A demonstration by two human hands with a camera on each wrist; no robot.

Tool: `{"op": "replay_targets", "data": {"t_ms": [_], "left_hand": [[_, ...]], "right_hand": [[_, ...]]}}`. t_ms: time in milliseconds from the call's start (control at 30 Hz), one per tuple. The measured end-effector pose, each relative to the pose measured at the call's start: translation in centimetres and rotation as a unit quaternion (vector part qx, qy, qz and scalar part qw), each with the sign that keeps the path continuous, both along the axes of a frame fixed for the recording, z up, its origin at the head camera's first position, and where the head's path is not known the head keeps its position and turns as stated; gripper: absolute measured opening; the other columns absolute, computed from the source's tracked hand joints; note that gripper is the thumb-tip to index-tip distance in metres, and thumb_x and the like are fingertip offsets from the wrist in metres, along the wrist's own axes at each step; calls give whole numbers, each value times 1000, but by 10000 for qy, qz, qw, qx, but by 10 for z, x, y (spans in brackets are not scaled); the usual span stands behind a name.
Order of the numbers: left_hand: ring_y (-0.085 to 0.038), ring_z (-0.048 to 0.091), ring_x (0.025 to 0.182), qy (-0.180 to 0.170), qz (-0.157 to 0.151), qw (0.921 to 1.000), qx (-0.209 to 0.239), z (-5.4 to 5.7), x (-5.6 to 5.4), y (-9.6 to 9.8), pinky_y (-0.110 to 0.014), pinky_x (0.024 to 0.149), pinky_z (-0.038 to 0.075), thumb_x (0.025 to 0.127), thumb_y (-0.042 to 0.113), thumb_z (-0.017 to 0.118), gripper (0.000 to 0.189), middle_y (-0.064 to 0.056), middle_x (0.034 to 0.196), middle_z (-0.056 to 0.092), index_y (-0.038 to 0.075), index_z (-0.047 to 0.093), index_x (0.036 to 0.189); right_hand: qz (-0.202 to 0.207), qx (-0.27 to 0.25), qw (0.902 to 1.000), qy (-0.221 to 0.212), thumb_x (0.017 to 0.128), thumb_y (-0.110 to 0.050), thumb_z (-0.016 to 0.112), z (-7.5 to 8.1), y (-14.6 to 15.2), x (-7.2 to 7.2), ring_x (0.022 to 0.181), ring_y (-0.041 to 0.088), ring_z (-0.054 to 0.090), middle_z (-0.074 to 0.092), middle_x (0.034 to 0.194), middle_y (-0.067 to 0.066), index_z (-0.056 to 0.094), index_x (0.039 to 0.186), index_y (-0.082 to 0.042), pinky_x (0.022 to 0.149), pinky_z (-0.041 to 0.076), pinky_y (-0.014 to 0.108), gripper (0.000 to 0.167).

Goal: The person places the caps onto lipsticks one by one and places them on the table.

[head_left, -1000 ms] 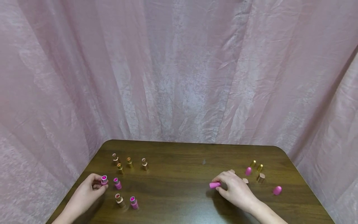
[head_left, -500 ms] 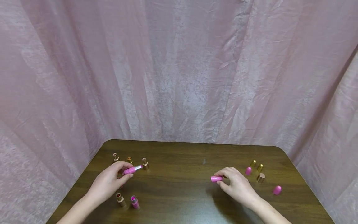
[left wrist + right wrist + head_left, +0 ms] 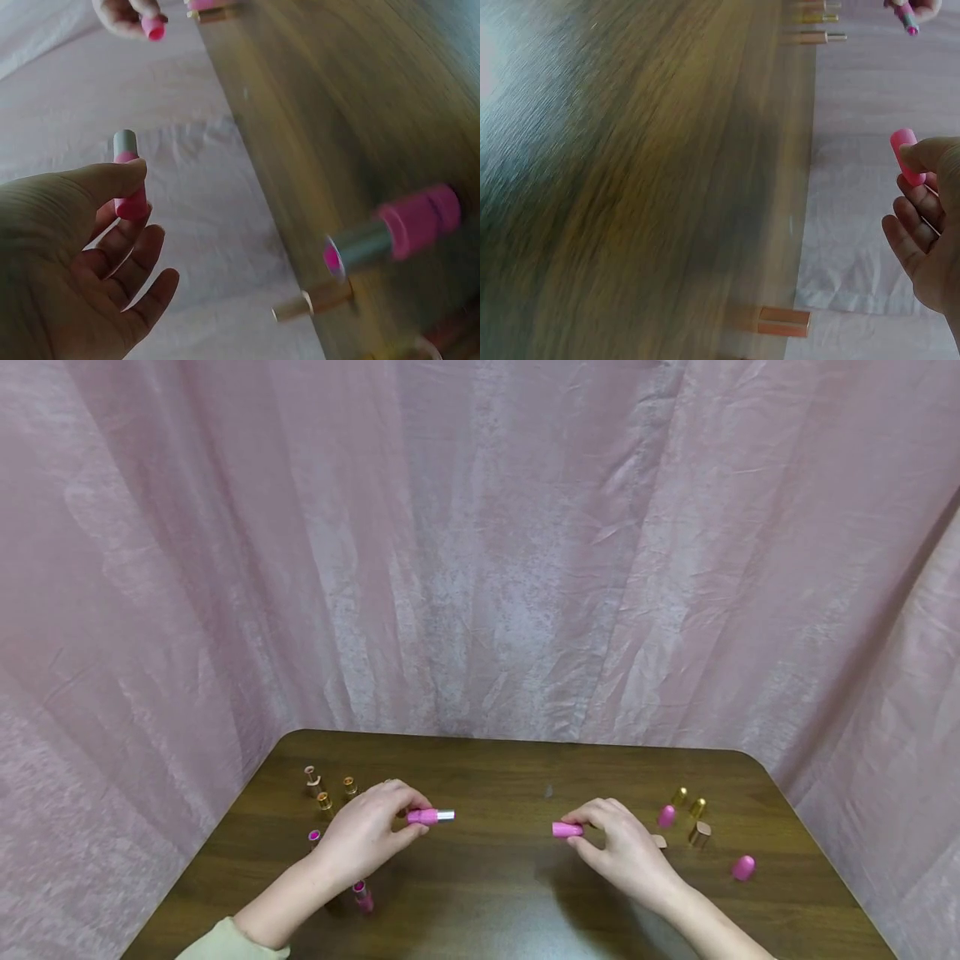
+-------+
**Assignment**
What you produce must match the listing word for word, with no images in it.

**Answer below**
A demonstration by two human hands with a camera on each wrist; no robot.

Tool: `{"op": "replay_targets", "data": {"t_ms": [_], "left_hand": [[_, ...]], "right_hand": [[_, ...]]}}`. t_ms: time in milliseconds from the call's start (control at 30 Hz), one per tuple. The measured end-effector pose, each relative to the pose measured at the call's start: translation in centimetres and rotation as a unit quaternion (vector part qx, qy, qz and scalar part qw), each with the sign that keeps the path continuous, both along the axes of a frame fixed for the recording, z up, its origin at the head camera's first position, and where the head's path is not known the head keeps its position and turns as stated; gripper: absolute measured opening; the other columns absolute, computed from the source's tracked hand joints; note that gripper is the thumb-tip to index-tip distance in metres, and thumb_x and the like are fingertip offsets from the wrist in metres, along the wrist's own axes at each step; calls give whole numbers, each value times 1000, but by 10000 for qy, qz, qw, qx, but by 10 for z, x, y (spans in brackets are not scaled); the usual span stands behind a name.
Order of the numbers: left_hand: ring_y (-0.085 to 0.038), ring_z (-0.048 to 0.091), ring_x (0.025 to 0.182), qy (-0.180 to 0.170), qz (-0.157 to 0.151), qw (0.921 to 1.000), qx (-0.209 to 0.239), z (-5.4 to 5.7), x (-5.6 to 5.4), y (-9.6 to 9.8), pinky_y (-0.110 to 0.014), pinky_x (0.024 to 0.149), pinky_z (-0.038 to 0.075), thumb_x (0.025 to 0.127), thumb_y (-0.042 to 0.113), thumb_z (-0.017 to 0.118), gripper (0.000 to 0.189), middle_y (-0.064 to 0.056), middle_x (0.034 to 0.196), middle_z (-0.056 to 0.092), index_y (-0.038 to 0.075), index_z (-0.047 to 0.093), index_x (0.036 to 0.189); right_hand: qz (-0.202 to 0.207), qx (-0.27 to 0.25), qw (0.902 to 1.000), qy (-0.221 to 0.212), thumb_x (0.017 to 0.128), thumb_y (-0.110 to 0.050), thumb_z (-0.016 to 0.112), z (-7.5 to 8.1), y (-14.6 to 15.2), x (-7.2 to 7.2), ring_x (0.022 to 0.181), ring_y (-0.041 to 0.088), ring_z (-0.054 to 0.090), middle_z (-0.074 to 0.092), middle_x (0.034 to 0.194), middle_y (-0.067 to 0.066), index_z (-0.056 to 0.094), index_x (0.039 to 0.186), index_y (-0.082 to 0.042), pinky_x (0.022 to 0.149), pinky_z (-0.041 to 0.076), pinky_y (-0.014 to 0.108), gripper (0.000 to 0.167).

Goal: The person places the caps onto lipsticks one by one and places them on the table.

[head_left, -1000 ms] 
[head_left, -500 ms] 
[left wrist + right wrist + head_left, +0 ms] 

The requested output is now complete.